Statsig's implementation is the better documented of the two. Their original approach uses bootstrapping, collecting bootstrap samples from test and control buckets separately and computing the difference in means across 10,000 iterations to derive confidence intervals. By resampling at the bucket level rather than the user level, this approach implicitly handles some of the correlation structure without requiring distributional assumptions. However, their documentation explicitly notes that CUPED, sequential testing, dimension breakdowns, and time-series analysis are not available for switchback tests. For their Warehouse Native (WHN) customers, Statsig has introduced a regression-based analysis that replaces bootstrapping, with support for pre-computed dimensions and more configurable burn-in/out periods. Whether this regression-based method explicitly models temporal autocorrelation is not documented.

Eppo's switchback implementation supports burn-in and burn-out periods, CUPED for variance reduction, and a diagnostic that validates subject assignments against the switchback schedule. Their marketing materials reference "valid lift estimates" and compliance validation. But the documentation does not describe the analysis method in detail: how variance is estimated, whether temporal autocorrelation is modeled, or what the unit of inference is. Eppo's switchback feature is listed as being in closed beta, which means the method may still be evolving.

The third pattern is the absence of sample size planning for switchback designs across the entire vendor landscape. Both Eppo and Statsig offer sample size calculators for standard A/B tests, but neither documents a calculator that accounts for switchback-specific parameters: the number of geographic units, the switching frequency, the expected temporal autocorrelation, or the carry-over structure. This means teams running switchback experiments on these platforms have no principled way to decide how long the experiment should run or how many switchback periods they need. The gap is the same one documented in the sample size post in this series, but more consequential here because the relationship between calendar time and statistical power in a switchback experiment is less intuitive than in a standard A/B test.

Neither vendor documents whether switchback experiments work in a Bayesian mode. Both platforms offer Bayesian analysis for standard experiments, but whether that extends to switchback designs is not addressed in their public documentation. Similarly, neither vendor documents multiple testing corrections for switchback analyses. If you evaluate six metrics in a switchback experiment and ship on the first one that clears the threshold, the false positive rate is uncontrolled unless a correction is applied, exactly as in a standard experiment.

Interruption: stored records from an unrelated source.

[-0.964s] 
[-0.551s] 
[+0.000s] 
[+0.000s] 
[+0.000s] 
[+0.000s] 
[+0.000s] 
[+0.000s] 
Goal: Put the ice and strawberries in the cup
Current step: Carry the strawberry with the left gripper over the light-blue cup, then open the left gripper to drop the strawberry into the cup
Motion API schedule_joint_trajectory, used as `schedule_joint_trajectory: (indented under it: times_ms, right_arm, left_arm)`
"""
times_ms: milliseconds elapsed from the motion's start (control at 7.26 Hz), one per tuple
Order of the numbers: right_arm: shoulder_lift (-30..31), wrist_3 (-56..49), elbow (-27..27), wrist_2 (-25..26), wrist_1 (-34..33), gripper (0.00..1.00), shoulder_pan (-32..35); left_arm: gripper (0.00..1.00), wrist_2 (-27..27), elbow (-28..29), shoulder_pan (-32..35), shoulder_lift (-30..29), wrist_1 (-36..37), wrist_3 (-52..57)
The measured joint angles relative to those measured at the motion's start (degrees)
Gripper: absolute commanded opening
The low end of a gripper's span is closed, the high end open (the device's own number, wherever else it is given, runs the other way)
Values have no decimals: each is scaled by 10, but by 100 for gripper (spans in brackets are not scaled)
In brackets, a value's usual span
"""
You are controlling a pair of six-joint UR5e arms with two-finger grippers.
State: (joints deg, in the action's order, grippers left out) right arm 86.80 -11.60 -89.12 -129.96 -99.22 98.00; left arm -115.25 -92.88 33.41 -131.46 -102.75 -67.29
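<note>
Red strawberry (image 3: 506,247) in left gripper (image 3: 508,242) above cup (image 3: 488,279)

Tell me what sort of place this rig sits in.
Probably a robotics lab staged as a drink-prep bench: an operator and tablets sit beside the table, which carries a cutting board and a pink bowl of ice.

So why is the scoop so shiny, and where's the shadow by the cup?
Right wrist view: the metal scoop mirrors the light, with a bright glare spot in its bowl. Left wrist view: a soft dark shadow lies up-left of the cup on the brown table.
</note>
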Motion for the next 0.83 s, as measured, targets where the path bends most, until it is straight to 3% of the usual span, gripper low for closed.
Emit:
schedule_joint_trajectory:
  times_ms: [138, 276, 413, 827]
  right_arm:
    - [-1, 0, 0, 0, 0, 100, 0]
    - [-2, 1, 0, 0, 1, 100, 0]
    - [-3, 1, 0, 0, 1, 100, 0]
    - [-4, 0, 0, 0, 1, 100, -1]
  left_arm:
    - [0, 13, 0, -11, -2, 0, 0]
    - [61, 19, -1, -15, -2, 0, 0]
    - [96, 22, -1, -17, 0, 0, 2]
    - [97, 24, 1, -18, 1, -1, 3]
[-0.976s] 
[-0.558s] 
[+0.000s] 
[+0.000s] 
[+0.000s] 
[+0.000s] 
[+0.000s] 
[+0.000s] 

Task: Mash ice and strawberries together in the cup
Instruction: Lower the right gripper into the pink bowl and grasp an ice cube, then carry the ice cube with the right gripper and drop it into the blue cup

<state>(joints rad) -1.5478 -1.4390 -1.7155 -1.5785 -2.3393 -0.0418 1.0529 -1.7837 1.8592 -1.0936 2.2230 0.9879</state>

If your product requires switchback experiments, the vendor shortlist is short and the implementations are young. The RFP question that matters is not "do you support switchback experiments?" It is whether the analysis behind that support accounts for the properties that make switchback data fundamentally different from user-level data. A switchback implementation without correct variance estimation will produce results that look precise but overstate certainty. The team sees tight confidence intervals, ships the change, and the effect was never real. The intervals looked tight because the analysis counted users as independent observations when the independent units were time periods.